◆ **Exercise goal**: Look through the data below and extract, unchanged, the lines from the one that contains "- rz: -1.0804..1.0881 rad" to the one that contains "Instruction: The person", both included.

◆ **Material for this task**:
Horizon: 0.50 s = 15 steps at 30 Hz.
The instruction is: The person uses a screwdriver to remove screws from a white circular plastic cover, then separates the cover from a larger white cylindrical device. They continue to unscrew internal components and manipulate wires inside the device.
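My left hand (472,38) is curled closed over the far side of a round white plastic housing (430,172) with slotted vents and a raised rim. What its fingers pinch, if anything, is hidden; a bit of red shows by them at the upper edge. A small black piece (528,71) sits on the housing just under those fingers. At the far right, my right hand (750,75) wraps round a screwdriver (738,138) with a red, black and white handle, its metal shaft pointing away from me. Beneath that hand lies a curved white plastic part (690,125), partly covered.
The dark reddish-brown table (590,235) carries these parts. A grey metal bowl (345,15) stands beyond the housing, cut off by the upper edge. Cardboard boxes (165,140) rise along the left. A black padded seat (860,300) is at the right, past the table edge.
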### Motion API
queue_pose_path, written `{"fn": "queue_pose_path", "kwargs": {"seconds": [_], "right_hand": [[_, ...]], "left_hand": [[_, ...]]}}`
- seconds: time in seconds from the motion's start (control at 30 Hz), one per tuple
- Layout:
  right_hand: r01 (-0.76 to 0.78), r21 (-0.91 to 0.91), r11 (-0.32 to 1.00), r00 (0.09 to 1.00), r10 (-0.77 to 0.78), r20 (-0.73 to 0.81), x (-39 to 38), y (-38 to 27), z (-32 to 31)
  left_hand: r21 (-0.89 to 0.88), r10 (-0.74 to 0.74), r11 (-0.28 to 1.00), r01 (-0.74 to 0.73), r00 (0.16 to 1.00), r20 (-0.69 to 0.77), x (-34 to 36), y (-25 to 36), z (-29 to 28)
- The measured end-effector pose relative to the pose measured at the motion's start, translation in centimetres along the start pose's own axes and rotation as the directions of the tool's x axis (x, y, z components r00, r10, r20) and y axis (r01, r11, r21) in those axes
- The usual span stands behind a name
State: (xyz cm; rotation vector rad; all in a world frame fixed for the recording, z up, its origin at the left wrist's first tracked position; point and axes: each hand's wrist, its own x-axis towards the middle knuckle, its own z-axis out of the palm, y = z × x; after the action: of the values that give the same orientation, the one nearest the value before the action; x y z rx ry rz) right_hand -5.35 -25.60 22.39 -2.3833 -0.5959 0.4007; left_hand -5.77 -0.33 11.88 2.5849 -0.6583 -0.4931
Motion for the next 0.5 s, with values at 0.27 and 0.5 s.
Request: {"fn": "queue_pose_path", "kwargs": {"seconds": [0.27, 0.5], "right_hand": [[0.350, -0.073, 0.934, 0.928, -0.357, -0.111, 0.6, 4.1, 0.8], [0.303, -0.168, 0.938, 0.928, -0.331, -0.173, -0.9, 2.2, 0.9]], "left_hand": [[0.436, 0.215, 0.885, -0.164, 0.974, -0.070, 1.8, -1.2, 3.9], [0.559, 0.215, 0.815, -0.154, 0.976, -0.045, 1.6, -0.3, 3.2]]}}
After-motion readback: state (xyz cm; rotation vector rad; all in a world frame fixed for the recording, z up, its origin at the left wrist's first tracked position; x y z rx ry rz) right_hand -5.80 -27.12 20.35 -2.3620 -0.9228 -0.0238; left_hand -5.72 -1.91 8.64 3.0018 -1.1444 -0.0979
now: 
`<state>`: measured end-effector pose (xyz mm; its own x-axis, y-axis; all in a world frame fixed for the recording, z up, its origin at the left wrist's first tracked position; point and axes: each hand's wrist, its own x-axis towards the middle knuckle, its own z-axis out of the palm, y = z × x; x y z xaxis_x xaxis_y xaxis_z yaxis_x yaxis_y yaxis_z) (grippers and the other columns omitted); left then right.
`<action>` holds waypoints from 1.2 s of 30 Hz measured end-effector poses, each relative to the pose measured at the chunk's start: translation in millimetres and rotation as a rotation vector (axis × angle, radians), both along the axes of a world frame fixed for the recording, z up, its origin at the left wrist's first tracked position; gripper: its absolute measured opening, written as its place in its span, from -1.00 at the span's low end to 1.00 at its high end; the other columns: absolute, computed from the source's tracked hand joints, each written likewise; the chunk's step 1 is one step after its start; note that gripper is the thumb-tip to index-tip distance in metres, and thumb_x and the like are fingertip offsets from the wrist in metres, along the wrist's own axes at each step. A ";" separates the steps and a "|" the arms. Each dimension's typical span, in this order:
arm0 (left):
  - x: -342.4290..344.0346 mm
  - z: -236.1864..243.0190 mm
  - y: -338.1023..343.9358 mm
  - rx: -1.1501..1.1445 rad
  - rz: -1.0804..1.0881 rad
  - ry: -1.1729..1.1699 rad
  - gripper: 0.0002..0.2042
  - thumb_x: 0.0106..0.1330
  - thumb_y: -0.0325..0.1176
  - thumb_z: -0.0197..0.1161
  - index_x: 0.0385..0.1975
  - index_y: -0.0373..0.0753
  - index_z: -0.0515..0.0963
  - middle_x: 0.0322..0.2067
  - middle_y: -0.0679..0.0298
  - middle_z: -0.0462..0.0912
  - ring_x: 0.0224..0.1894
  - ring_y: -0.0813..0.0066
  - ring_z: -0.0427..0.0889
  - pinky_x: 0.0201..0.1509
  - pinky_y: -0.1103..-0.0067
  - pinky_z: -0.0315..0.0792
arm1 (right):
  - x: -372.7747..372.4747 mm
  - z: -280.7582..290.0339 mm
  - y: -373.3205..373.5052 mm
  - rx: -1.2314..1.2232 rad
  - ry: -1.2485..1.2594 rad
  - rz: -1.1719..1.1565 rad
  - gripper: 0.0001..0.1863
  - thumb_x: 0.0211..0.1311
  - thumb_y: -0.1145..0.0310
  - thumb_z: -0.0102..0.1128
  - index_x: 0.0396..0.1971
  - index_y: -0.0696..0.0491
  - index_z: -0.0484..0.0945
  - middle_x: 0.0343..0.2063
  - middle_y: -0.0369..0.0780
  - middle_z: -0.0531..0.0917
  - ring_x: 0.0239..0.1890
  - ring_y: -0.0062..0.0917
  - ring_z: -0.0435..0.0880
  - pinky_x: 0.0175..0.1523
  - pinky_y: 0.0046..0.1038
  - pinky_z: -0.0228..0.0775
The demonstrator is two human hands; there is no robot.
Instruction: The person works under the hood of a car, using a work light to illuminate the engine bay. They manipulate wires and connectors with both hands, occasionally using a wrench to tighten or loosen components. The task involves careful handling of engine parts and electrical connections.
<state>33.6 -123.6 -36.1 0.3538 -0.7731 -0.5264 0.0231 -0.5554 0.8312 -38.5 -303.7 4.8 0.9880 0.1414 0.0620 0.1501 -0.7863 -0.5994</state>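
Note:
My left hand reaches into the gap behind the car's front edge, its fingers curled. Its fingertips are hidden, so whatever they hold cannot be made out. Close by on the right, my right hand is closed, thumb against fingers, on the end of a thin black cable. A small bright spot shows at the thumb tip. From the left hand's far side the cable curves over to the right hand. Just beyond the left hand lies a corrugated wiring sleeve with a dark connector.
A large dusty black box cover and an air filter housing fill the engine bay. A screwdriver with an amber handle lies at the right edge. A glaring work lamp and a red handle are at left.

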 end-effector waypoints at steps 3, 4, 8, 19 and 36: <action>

◆ **Response**:
  - rz: -1.0804..1.0881 rad
  - ry: -1.1729..1.1699 rad
  - gripper: 0.0002..0.2042
  - thumb_x: 0.0106..0.1330
  - thumb_y: -0.0325..0.1176
  - thumb_z: -0.0197..0.1161
  - index_x: 0.0385..0.1975
  - index_y: -0.0373..0.0753
  - index_z: -0.0515..0.0963
  - middle_x: 0.0322..0.2067
  - middle_y: -0.0679..0.0298
  - middle_z: -0.0462..0.0912
  - ring_x: 0.0224..0.1894
  - ring_y: -0.0813..0.0066
  - ring_z: -0.0427..0.0889
  - pinky_x: 0.0201..0.1509
  - pinky_y: -0.1103..-0.0067
  - pinky_z: -0.0315..0.0792
arm1 (right):
  - x: -372.7747..372.4747 mm
  - z: -280.7582..290.0339 mm
  - y: -373.3205..373.5052 mm
  - rx: -1.2314..1.2232 rad
  - ry: -1.2485..1.2594 rad
  - rz: -1.1719..1.1565 rad
  - gripper: 0.0001..0.1863
  - thumb_x: 0.0211..0.1311
  - thumb_y: -0.1145..0.0310
  - thumb_z: -0.0102..0.1128
  - index_x: 0.0396..0.1971
  - index_y: -0.0696..0.0491
  - index_z: -0.0484..0.0945
  - middle_x: 0.0343..0.2063
  - middle_y: -0.0369..0.0780
  - middle_z: -0.0531..0.0917
  - ring_x: 0.0239..0.1890
  - ring_y: -0.0062..0.0917
  - ring_z: -0.0435..0.0880
  - pinky_x: 0.0175..0.1523
  - pinky_y: 0.0046..0.1038
  - pinky_z: -0.0228..0.0775
The demonstrator is two human hands; there is no robot.
Instruction: The person works under the hood of a car, using a work light to illuminate the engine bay. They manipulate wires and connectors with both hands, occasionally using a wrench to tighten or loosen components. The task involves careful handling of engine parts and electrical connections.

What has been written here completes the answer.